Promises that going free for the one day would help proved hollow, Shifty Jelly said. Apart from a small increase in sales for the day afterwards, performance almost immediately returned back to the way it was before. The benefit was all for Amazon and could have been fatal for a company trusting Amazon for its success.
"I guess it's just lucky for us that this was an experiment, and that we don't make our full time income from selling Android apps, but rather from developing for iOS," the developer said. "That said, we want to make a clear stand here, so that Amazon doesn't take advantage of those less fortunate than us."
Amazon hasn't had an opportunity to respond to the allegations but has usually asked developers to keep these after-registration deals a secret. The company is known to often sell Kindle books and MP3 music at a loss to drive sales but, in those cases, still honors the payouts content creators would get if they were charging full price. The Appstore terms, where developers only get a fraction of their usual cut even if Amazon is faithful to what it promises on sign-up, suggest it may be counting on app writers' weaker positions to minimize its losses and turn apps into free advertising for the store.

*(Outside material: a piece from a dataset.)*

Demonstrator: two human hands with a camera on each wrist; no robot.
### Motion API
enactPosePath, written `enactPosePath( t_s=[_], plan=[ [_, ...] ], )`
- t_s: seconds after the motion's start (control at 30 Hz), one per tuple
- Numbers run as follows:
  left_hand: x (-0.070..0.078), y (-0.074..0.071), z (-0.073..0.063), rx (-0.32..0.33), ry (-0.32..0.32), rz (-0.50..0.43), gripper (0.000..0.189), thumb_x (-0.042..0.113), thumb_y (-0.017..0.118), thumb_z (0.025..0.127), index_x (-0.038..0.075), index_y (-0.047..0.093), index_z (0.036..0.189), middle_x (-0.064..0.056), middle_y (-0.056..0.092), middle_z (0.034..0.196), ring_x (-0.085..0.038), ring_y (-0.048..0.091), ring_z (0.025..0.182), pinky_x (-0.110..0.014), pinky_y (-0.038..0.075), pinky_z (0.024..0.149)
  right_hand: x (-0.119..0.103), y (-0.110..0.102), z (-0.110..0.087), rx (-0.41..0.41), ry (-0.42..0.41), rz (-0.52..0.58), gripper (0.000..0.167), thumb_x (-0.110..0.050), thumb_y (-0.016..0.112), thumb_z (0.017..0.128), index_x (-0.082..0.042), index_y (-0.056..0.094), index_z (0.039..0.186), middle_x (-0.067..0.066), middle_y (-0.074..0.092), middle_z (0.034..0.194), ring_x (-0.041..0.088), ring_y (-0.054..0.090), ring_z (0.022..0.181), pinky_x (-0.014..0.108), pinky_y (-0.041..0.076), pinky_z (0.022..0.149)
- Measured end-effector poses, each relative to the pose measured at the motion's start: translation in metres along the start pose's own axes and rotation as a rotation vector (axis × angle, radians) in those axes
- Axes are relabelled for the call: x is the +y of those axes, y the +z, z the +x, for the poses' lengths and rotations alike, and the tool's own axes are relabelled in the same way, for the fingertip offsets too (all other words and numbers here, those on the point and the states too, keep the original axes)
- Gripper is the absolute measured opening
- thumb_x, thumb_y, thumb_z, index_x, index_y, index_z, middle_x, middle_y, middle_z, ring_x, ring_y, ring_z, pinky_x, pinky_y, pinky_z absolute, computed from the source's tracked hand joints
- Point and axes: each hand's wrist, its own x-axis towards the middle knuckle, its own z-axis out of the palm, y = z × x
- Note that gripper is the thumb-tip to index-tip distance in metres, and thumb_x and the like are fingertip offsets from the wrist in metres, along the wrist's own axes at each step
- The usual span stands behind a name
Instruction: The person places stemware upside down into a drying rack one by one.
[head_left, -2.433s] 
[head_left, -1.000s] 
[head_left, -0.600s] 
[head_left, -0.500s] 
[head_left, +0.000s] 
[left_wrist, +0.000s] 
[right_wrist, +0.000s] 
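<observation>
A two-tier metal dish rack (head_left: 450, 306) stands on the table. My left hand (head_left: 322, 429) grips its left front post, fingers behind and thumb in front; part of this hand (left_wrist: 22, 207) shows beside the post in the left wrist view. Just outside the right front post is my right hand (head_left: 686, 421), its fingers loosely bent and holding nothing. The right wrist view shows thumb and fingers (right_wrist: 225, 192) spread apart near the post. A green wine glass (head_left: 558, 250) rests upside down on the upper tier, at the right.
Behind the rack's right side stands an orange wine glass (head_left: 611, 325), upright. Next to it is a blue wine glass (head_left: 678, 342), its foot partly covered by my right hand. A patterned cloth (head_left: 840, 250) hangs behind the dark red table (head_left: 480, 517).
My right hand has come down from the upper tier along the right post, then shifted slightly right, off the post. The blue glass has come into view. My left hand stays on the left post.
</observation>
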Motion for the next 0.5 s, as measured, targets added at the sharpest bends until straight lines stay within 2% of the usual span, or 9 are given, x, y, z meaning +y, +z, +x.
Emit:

Developers have been critical of Google's Android Market for poor app discovery but usually haven't complained about its approval and pricing strategies, which are deliberately kept loose and help speed the arrival of apps in the store. Apple's tighter approval process can lead to the two-week approvals of Amazon's shop but, unlike either, has typically been complimented for its greater support of paid apps and better overall app discovery than most Android stores.